• [Data block]:
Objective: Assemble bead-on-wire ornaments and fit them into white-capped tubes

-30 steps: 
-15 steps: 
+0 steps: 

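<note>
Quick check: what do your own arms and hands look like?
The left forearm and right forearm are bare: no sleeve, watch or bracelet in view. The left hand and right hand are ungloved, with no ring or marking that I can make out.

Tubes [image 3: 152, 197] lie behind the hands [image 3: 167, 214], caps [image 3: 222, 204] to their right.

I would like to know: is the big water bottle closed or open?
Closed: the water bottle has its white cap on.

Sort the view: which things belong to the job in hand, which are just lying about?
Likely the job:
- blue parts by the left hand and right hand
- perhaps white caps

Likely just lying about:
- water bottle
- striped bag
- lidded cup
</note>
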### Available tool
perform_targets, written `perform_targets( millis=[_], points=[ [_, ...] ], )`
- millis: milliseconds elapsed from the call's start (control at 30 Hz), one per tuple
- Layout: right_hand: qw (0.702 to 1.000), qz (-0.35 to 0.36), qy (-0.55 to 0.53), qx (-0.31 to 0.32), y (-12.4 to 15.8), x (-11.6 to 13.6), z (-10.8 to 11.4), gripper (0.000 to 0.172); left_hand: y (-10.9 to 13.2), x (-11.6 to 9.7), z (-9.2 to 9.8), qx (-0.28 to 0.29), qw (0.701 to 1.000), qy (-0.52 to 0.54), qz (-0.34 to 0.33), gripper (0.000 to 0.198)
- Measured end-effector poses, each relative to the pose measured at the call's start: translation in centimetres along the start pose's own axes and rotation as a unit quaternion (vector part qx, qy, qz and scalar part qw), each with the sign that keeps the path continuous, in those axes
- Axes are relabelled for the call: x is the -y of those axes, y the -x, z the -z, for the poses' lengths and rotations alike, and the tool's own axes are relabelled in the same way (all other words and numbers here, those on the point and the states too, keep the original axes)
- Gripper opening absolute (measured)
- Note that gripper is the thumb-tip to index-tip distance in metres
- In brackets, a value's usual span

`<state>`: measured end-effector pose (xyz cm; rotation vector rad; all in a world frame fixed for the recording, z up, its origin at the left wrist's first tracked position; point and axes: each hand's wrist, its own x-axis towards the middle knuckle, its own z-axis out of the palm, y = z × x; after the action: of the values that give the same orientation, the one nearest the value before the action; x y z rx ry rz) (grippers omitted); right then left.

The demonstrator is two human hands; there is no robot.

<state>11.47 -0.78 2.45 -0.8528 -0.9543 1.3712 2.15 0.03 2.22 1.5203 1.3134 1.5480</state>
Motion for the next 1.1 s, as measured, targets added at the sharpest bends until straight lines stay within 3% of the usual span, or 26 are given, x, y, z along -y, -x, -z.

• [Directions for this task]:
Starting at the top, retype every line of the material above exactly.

• [Completed exercise]:
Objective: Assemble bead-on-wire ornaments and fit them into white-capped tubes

-30 steps: 
-15 steps: 
+0 steps: 

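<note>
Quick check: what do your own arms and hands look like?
The left forearm and right forearm are bare: no sleeve, watch or bracelet in view. The left hand and right hand are ungloved, with no ring or marking that I can make out.

Tubes [image 3: 152, 197] lie behind the hands [image 3: 167, 214], caps [image 3: 222, 204] to their right.

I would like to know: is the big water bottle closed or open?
Closed: the water bottle has its white cap on.

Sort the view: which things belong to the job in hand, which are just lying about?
Likely the job:
- blue parts by the left hand and right hand
- perhaps white caps

Likely just lying about:
- water bottle
- striped bag
- lidded cup
</note>
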### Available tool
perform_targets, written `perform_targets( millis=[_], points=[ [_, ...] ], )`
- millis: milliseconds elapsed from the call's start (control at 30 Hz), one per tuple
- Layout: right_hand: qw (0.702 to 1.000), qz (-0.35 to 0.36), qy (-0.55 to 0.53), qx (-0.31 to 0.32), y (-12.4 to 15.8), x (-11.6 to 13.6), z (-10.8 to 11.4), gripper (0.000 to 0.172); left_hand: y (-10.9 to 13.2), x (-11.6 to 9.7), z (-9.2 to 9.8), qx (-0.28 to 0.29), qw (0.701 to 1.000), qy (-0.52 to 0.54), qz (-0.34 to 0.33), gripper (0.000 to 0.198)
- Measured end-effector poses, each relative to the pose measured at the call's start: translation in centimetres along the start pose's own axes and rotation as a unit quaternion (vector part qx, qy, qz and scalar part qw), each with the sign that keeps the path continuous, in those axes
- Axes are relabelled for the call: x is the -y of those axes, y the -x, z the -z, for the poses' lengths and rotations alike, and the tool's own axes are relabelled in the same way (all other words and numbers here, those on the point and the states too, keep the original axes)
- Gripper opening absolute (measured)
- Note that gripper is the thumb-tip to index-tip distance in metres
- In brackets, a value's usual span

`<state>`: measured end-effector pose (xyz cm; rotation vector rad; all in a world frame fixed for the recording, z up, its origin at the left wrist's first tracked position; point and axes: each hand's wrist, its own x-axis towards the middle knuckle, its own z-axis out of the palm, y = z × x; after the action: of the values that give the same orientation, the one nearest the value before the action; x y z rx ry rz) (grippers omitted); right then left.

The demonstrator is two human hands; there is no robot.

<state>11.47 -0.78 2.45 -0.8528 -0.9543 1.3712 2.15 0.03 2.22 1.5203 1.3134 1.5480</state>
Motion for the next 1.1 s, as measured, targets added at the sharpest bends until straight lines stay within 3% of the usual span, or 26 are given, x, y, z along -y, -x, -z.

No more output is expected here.